いや、そこは俺も気になる点だけれども、翠が大金持ちのお嬢様で、大学を飛び級卒業しているという前提情報すら知らない他のクラスメイトは、『まず気になるのそこかよ?』という顔で激高している2人を眺める。
「この間、一心君と約束したんです。結婚しようねって」
「一心―――っ!!」
「はいぃぃ!」
優月のマジ切れ声に、思わず直立不動で席から立ってしまう。
「いや、俺の方もどういう事かさっぱり……」
「つべこべ言わずに説明しろや、豊島指導員。正直に話さないと100人組手させるぞオラ」
「学校で、道場の師範代の立場を持ち出すんじゃないよ珠里!」
ベタに拳をゴキゴキと鳴らしながら、珠里が俺の方に詰め寄って来る。
ヤバい、やられる!
「こら、まだホームルーム中だから、席を立ち歩いてはダメですよ白玉さん。席について! 赤石さんも!」
小さい割によく通る声で、翠が俺と珠里の間に割って入る。
小柄な体躯で、そこは見上げた教師魂だ。
だが、如何せん身長差がありすぎる。
「す、翠……」
「大丈夫でしたか一心君? いえ、学校ではあくまで生徒と教師の関係なんですから、豊島君と呼ばなきゃですね。そこはケジメをつけないと」
いや、パッと見は、褐色銀髪ギャルから男子高校生を庇う女子小学生にしか見えないから、庇われてる側の俺としては凄い恥ずかしいんだけど……。

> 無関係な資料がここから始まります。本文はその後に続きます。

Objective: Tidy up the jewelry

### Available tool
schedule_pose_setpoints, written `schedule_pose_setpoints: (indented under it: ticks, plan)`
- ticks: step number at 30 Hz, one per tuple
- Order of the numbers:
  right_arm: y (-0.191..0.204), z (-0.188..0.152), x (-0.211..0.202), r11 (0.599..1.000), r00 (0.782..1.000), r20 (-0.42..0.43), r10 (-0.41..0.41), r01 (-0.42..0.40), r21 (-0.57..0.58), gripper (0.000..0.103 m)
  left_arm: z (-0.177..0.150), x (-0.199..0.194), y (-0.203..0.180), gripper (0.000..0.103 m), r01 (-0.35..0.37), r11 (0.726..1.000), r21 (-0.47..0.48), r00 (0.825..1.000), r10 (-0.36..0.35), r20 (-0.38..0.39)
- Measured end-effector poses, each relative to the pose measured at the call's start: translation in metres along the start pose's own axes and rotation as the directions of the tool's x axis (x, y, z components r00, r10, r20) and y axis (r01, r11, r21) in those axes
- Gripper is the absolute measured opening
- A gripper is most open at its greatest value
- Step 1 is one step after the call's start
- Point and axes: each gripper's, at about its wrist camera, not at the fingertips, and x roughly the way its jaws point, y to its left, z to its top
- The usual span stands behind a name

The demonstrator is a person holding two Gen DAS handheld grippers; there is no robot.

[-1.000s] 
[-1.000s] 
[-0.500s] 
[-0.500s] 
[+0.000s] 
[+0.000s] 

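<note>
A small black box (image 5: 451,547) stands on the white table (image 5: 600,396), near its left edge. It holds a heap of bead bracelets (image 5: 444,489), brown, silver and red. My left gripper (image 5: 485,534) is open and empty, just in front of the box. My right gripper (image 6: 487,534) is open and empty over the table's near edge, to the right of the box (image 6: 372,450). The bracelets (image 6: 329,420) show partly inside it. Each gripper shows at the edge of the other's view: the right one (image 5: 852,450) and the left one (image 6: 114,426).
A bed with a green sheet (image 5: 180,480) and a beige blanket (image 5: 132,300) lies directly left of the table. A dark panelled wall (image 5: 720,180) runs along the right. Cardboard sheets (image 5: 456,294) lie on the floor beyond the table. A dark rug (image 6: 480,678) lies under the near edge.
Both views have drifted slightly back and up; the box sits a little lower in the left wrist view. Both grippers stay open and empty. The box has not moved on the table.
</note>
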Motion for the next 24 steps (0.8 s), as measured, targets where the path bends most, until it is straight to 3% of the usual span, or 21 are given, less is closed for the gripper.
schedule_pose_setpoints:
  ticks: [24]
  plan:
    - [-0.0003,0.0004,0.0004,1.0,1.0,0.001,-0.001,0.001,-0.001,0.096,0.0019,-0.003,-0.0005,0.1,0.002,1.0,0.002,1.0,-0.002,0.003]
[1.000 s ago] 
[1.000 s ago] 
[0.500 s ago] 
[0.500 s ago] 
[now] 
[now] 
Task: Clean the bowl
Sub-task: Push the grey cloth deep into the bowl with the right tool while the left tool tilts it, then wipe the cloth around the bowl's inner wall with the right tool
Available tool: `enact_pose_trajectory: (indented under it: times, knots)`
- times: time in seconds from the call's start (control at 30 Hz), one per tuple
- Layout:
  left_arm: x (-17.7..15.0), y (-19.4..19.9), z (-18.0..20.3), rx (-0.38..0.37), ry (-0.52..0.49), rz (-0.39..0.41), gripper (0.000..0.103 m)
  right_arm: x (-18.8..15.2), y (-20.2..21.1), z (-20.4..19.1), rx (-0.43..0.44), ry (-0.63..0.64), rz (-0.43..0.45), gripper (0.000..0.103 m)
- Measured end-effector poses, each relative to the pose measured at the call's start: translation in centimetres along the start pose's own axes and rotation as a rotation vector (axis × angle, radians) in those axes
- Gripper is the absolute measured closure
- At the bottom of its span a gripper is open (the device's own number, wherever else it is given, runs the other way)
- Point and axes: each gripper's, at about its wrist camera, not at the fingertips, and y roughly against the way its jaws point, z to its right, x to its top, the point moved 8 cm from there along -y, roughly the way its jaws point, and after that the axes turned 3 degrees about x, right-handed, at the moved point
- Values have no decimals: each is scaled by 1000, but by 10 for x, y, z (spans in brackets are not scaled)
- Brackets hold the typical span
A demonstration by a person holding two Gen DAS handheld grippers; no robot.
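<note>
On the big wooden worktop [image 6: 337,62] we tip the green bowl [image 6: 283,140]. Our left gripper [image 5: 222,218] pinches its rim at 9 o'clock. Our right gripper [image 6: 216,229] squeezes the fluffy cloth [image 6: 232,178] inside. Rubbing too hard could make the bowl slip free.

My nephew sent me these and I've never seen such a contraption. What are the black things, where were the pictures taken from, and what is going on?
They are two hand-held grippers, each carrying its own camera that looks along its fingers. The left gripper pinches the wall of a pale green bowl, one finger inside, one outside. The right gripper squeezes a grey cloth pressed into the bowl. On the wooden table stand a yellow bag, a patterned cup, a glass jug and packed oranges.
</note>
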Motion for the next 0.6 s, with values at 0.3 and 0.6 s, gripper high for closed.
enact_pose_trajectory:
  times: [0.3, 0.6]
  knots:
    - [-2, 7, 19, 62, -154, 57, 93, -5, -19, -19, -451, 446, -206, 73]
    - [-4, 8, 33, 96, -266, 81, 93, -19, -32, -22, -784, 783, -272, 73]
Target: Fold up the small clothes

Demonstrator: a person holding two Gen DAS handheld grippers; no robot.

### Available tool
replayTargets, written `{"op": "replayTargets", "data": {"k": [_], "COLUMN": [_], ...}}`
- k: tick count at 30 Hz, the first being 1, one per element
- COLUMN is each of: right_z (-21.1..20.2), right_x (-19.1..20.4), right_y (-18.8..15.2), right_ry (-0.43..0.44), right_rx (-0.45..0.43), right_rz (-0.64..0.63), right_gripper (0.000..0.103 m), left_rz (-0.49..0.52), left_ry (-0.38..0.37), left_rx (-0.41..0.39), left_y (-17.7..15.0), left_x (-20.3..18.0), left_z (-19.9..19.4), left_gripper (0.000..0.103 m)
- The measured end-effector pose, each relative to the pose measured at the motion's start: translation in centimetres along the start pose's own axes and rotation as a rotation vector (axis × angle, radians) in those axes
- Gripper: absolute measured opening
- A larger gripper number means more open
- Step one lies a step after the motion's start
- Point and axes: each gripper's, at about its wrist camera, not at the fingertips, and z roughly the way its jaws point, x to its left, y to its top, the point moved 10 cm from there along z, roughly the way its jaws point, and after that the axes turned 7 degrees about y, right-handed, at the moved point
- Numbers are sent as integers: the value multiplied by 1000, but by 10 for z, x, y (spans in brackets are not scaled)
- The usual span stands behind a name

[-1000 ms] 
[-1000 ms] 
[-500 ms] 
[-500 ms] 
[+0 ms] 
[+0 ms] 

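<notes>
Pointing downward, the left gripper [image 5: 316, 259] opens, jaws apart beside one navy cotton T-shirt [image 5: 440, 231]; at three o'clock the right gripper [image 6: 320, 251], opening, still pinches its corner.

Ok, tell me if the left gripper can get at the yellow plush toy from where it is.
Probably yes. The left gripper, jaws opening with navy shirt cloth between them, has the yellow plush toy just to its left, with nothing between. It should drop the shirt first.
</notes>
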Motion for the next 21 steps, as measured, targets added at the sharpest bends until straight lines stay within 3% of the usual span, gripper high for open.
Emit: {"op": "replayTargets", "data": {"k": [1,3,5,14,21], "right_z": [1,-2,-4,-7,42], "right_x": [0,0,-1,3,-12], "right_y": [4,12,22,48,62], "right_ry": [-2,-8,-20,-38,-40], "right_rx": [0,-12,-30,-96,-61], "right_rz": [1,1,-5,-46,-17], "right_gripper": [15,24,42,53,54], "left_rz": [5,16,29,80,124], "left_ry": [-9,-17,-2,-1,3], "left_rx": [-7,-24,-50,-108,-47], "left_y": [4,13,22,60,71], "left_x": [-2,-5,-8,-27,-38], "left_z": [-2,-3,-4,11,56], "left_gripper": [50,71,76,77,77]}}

「ほら、どうどう。白玉も赤石も小鹿先生の言う通り落ち着け。っていうか、お前ら小鹿先生と知り合いだったのか?」
怪訝な顔をしつつも、足柄先生も間に入ってくれて、さすがに妊婦の手前、手荒なことは出来ぬと、珠里もすごすごと自席へ下がっていく。
「みんなも驚いたと思うが、小鹿先生は、あのオーガ化学工業の創業者一族で、若干10歳にしてアメリカの化学の名門大学を卒業していて、学術誌にも自著論文が載る才女だ。そんな人に教えてもらえるなんて、お前ら、とてつもなくラッキーなんだぞ」
足柄先生が興奮しながら、翠こと小鹿先生の事を紹介する。
「そんな大層優秀でお嬢様な天才化学者美少女が、なんでこんな高校くんだりで教師をやる事になったんですか?」
優月が、厭味ったらしく褒め殺しつつ問いかける。
「研究者になる上で、一度教師はやってみたかったんですよね~」
「だからって、10歳のお嬢が高校の教師なんて無茶苦茶だぜ」
珠里もおかしいと、優月と共同戦線をはる。
「あと、この高校はうちの会社の資本が入っていますから」
「この高校は、歌姫やってて碌に出席しない豊島妹みたいに、割とお金があれば何でも解決できるからな」
が、汚い大人の論理によって優月と珠里の反論は封殺される。
いや、翠は未成年だけどね。
しかし、うちの高校って資本主義に屈しまくる学校だったんだ。
今から転校って出来ないかな?
もう、俺のこの高校での人間関係なんて、一部を除いたらもう壊滅的な状況なんだから、学校自体に未練は無いぞ。
あ、でも妹の瑠璃が忖度して貰ってるから、俺もこの学校から出る事は許されないか?
ちくしょう!
「とにかく、これからよろしくな。くれぐれも、問題は起こすなよ。胎教に悪いから」
そう足柄先生がお腹を愛おしそうにさすりながら、夏休み明け一発目のホームルームは終わった。